### TASK REQUIREMENTS
Please transcribe the data that follows exactly as given, leaving out every picture.

### THE DATA
>>>
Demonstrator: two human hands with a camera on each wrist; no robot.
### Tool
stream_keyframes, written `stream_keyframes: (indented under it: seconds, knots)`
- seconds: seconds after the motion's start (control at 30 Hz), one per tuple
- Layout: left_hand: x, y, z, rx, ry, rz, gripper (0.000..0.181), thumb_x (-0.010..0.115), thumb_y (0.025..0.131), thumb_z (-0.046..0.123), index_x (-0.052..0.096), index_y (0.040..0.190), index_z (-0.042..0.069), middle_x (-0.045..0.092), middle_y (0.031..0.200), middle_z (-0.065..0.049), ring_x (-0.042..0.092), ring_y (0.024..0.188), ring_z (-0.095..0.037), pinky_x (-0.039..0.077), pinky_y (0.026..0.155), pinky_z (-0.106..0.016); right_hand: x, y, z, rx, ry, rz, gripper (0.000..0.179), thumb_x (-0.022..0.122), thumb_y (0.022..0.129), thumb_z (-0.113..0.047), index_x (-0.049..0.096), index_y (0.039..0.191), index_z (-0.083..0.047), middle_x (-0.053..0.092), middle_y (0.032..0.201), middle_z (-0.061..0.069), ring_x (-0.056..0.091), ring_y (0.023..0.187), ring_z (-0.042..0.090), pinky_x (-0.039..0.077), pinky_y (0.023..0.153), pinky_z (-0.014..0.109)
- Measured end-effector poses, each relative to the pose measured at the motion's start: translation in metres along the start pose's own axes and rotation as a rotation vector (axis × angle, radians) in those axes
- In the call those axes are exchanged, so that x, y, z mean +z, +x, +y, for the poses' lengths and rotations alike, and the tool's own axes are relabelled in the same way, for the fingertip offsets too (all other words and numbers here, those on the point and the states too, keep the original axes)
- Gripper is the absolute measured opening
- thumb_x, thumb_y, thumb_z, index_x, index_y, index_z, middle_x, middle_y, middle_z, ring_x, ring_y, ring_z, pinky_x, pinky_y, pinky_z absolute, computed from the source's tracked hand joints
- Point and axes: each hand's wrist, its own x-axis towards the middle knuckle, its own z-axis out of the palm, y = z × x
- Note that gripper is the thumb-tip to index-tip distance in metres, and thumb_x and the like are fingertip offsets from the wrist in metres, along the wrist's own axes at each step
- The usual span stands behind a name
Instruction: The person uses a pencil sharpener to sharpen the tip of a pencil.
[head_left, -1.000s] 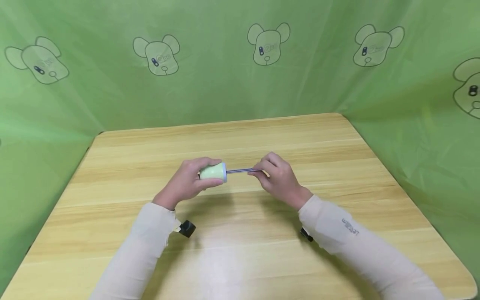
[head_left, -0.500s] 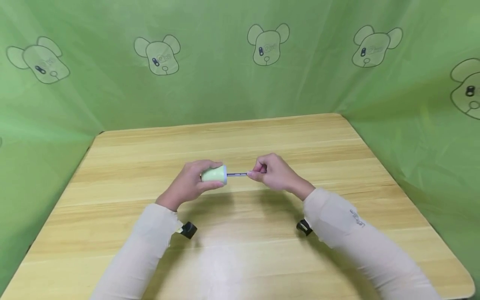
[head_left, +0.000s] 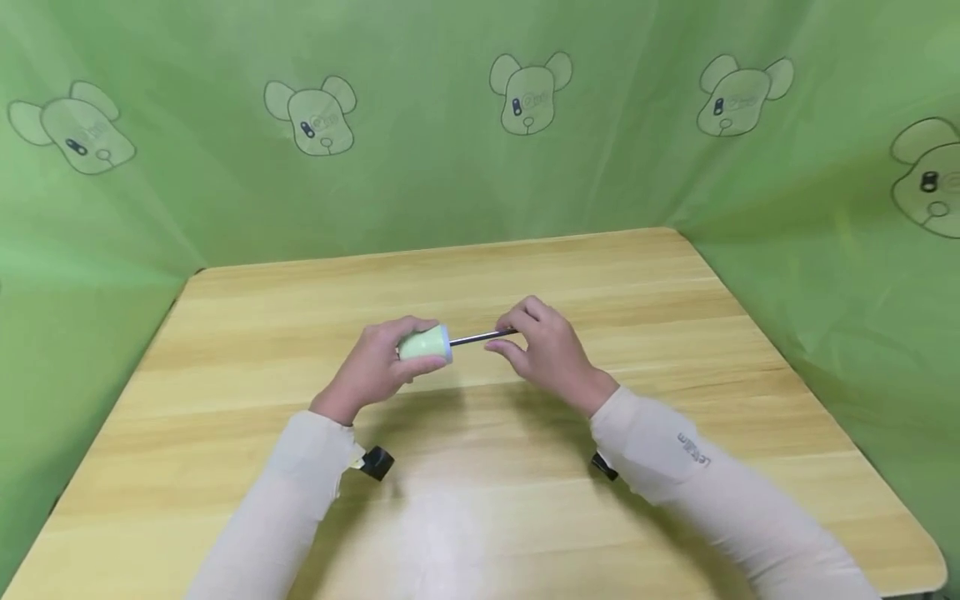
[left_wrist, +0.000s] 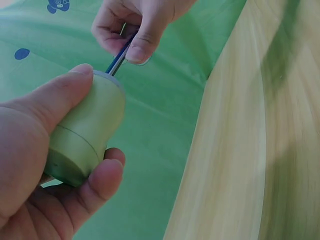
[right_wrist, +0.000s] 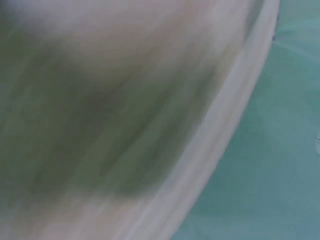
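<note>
My left hand [head_left: 372, 362] grips a light green pencil sharpener [head_left: 423, 344], thumb on one side and fingers on the other, its pale blue rim toward the right. Out of that rim runs a dark, thin pencil [head_left: 472, 338], slanting slightly up toward my right hand [head_left: 553, 354]. Thumb and fingertips of the right hand pinch the pencil's outer end. Up close in the left wrist view, the rounded green body [left_wrist: 92, 117] lies across my left fingers, and the pencil [left_wrist: 117, 61] enters its top. The right wrist view is blurred, with neither sharpener nor pencil in it.
Both hands are above a wooden table [head_left: 465, 275], casting shadows on it. Green cloth [head_left: 420, 183] with bear-head drawings hangs behind and at the sides. A black wrist camera [head_left: 377, 463] sits below the left sleeve.
My right hand rolled around the pencil, fingers curling inward and then extending again, while the pencil's outer end tilted. The left hand stayed nearly in place with the sharpener.
</note>
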Motion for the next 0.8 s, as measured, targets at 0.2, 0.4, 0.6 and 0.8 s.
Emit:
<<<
### RESPONSE TO THE TASK
Demonstrator: two human hands with a camera on each wrist; no robot.
### Tool
stream_keyframes, written `stream_keyframes: (indented under it: seconds, knots)`
- seconds: seconds after the motion's start (control at 30 Hz), one per tuple
- Layout: left_hand: x, y, z, rx, ry, rz, gripper (0.000..0.181), thumb_x (-0.010..0.115), thumb_y (0.025..0.131), thumb_z (-0.046..0.123), index_x (-0.052..0.096), index_y (0.040..0.190), index_z (-0.042..0.069), middle_x (-0.045..0.092), middle_y (0.031..0.200), middle_z (-0.065..0.049), ring_x (-0.042..0.092), ring_y (0.024..0.188), ring_z (-0.095..0.037), pinky_x (-0.039..0.077), pinky_y (0.026..0.155), pinky_z (-0.106..0.016); right_hand: x, y, z, rx, ry, rz, gripper (0.000..0.179), thumb_x (-0.022..0.122), thumb_y (0.022..0.129), thumb_z (-0.113..0.047), index_x (-0.049..0.096), index_y (0.039..0.191), index_z (-0.083..0.047), middle_x (-0.053..0.092), middle_y (0.032..0.201), middle_z (-0.061..0.069), ring_x (-0.056..0.091), ring_y (0.023..0.187), ring_z (-0.042..0.090), pinky_x (-0.039..0.077), pinky_y (0.023..0.153), pinky_z (-0.014..0.109)
- Measured end-effector poses, each relative to the pose measured at the motion's start: translation in metres along the start pose's own axes and rotation as a rotation vector (axis × angle, radians) in those axes
- In the call those axes are exchanged, so that x, y, z mean +z, +x, +y, for the poses' lengths and rotations alike, and the tool's own axes are relabelled in the same way, for the fingertip offsets too (all other words and numbers here, those on the point and the states too, keep the original axes)
- Gripper is the absolute measured opening
- thumb_x, thumb_y, thumb_z, index_x, index_y, index_z, middle_x, middle_y, middle_z, ring_x, ring_y, ring_z, pinky_x, pinky_y, pinky_z absolute, computed from the source's tracked hand joints
- Point and axes: each hand's wrist, its own x-axis towards the middle knuckle, its own z-axis out of the palm, y = z × x
- Note that gripper is the thumb-tip to index-tip distance in metres, and thumb_x and the like are fingertip offsets from the wrist in metres, along the wrist's own axes at each step
- The usual span stands behind a name
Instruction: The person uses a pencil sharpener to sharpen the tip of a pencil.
[head_left, -1.000s] 
[head_left, -0.500s] 
[head_left, +0.000s] 
[left_wrist, +0.000s] 
[right_wrist, +0.000s] 
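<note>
My left hand [head_left: 372, 362] grips a light green pencil sharpener [head_left: 423, 344], thumb on one side and fingers on the other, its pale blue rim toward the right. Out of that rim runs a dark, thin pencil [head_left: 472, 338], slanting slightly up toward my right hand [head_left: 553, 354]. Thumb and fingertips of the right hand pinch the pencil's outer end. Up close in the left wrist view, the rounded green body [left_wrist: 92, 117] lies across my left fingers, and the pencil [left_wrist: 117, 61] enters its top. The right wrist view is blurred, with neither sharpener nor pencil in it.
Both hands are above a wooden table [head_left: 465, 275], casting shadows on it. Green cloth [head_left: 420, 183] with bear-head drawings hangs behind and at the sides. A black wrist camera [head_left: 377, 463] sits below the left sleeve.
My right hand rolled around the pencil, fingers curling inward and then extending again, while the pencil's outer end tilted. The left hand stayed nearly in place with the sharpener.
</note>
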Motion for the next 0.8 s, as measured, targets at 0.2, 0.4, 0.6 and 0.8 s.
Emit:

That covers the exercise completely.